_TASK REQUIREMENTS_
Nothing but an exact copy of the listing should be given.

_COLLECTED DATA_
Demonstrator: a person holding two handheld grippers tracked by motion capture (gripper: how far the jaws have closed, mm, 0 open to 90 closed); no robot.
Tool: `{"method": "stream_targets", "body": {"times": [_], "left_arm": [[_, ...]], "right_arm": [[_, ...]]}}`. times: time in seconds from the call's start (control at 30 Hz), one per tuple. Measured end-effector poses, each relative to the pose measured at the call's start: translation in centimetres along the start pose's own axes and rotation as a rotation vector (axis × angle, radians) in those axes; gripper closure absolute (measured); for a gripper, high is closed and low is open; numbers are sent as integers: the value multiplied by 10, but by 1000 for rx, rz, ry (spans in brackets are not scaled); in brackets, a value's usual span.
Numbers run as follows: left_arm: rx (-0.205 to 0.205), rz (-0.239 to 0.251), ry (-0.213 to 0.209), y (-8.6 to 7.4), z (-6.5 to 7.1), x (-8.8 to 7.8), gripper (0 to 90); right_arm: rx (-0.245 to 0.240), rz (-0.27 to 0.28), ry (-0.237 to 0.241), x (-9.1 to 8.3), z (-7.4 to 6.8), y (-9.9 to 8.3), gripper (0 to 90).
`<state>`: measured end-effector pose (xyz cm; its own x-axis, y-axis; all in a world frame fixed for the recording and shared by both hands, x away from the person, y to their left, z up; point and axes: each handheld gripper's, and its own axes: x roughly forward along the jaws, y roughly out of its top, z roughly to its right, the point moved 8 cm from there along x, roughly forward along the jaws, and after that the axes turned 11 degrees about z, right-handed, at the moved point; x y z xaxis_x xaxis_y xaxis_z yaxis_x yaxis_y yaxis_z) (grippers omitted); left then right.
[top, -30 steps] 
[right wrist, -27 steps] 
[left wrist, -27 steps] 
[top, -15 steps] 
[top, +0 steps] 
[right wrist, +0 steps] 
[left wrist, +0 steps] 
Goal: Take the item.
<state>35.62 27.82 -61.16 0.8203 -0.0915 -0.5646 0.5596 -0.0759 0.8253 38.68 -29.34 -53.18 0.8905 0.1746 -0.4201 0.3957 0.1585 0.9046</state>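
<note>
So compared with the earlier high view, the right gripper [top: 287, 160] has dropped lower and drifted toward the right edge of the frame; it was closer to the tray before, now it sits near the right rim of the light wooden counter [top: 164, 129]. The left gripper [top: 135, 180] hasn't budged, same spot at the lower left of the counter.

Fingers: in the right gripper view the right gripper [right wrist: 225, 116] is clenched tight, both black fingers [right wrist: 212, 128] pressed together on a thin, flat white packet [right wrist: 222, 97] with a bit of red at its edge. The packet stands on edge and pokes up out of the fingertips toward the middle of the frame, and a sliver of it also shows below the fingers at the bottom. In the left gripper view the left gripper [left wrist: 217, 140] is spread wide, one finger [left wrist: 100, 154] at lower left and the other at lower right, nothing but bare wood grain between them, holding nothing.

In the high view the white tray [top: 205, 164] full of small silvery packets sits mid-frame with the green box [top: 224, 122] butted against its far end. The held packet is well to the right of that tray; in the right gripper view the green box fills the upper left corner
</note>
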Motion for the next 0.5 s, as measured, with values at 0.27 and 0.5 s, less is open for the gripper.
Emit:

_EXERCISE OUTPUT_
Demonstrator: a person holding two handheld grippers tracked by motion capture (gripper: how far the jaws have closed, mm, 0 open to 90 closed); no robot.
Tool: `{"method": "stream_targets", "body": {"times": [_], "left_arm": [[_, ...]], "right_arm": [[_, ...]]}}`. times: time in seconds from the call's start (control at 30 Hz), one per tuple. Measured end-effector poses, each relative to the pose measured at the call's start: translation in centimetres along the start pose's own axes and rotation as a rotation vector (axis × angle, radians) in those axes; gripper closure absolute (measured); for a gripper, high is closed and low is open; numbers are sent as integers: the value multiplied by 10, but by 1000 for rx, rz, ry (spans in brackets are not scaled); in brackets, a value's usual span.
Numbers run as follows: left_arm: rx (-0.205 to 0.205), rz (-0.239 to 0.251), ry (-0.213 to 0.209), y (-8.6 to 7.4), z (-6.5 to 7.1), x (-8.8 to 7.8), gripper (0 to 90); right_arm: rx (-0.245 to 0.240), rz (-0.27 to 0.28), ry (-0.237 to 0.241), x (-9.1 to 8.3), z (-7.4 to 6.8), y (-9.9 to 8.3), gripper (0 to 90).
`<state>`: measured end-effector pose (xyz cm; its own x-axis, y-axis; all in a world frame fixed for the recording and shared by both hands, x away from the person, y to their left, z up; point and axes: each handheld gripper's, and its own axes: x roughly forward along the jaws, y roughly out of its top, z roughly to its right, the point moved 8 cm from there along x, roughly forward along the jaws, and after that the axes turned 11 degrees about z, right-handed, at the moved point; x y z xaxis_x xaxis_y xaxis_z yaxis_x yaxis_y yaxis_z) (grippers omitted); left then right.
[top, -30 steps] 
[right wrist, -27 steps] 
[left wrist, -27 steps] 
[top, -15 steps] 
[top, +0 steps] 
[right wrist, +0 steps] 
[left wrist, +0 steps] 
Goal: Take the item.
<state>35.62 27.82 -61.16 0.8203 -0.0915 -0.5646 0.5596 -0.0759 0.8253 38.68 -29.34 -53.18 0.8905 0.1746 -0.4201 0.3957 0.1585 0.9046</state>
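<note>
So compared with the earlier high view, the right gripper [top: 287, 160] has dropped lower and drifted toward the right edge of the frame; it was closer to the tray before, now it sits near the right rim of the light wooden counter [top: 164, 129]. The left gripper [top: 135, 180] hasn't budged, same spot at the lower left of the counter.

Fingers: in the right gripper view the right gripper [right wrist: 225, 116] is clenched tight, both black fingers [right wrist: 212, 128] pressed together on a thin, flat white packet [right wrist: 222, 97] with a bit of red at its edge. The packet stands on edge and pokes up out of the fingertips toward the middle of the frame, and a sliver of it also shows below the fingers at the bottom. In the left gripper view the left gripper [left wrist: 217, 140] is spread wide, one finger [left wrist: 100, 154] at lower left and the other at lower right, nothing but bare wood grain between them, holding nothing.

In the high view the white tray [top: 205, 164] full of small silvery packets sits mid-frame with the green box [top: 224, 122] butted against its far end. The held packet is well to the right of that tray; in the right gripper view the green box fills the upper left corner
</note>
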Motion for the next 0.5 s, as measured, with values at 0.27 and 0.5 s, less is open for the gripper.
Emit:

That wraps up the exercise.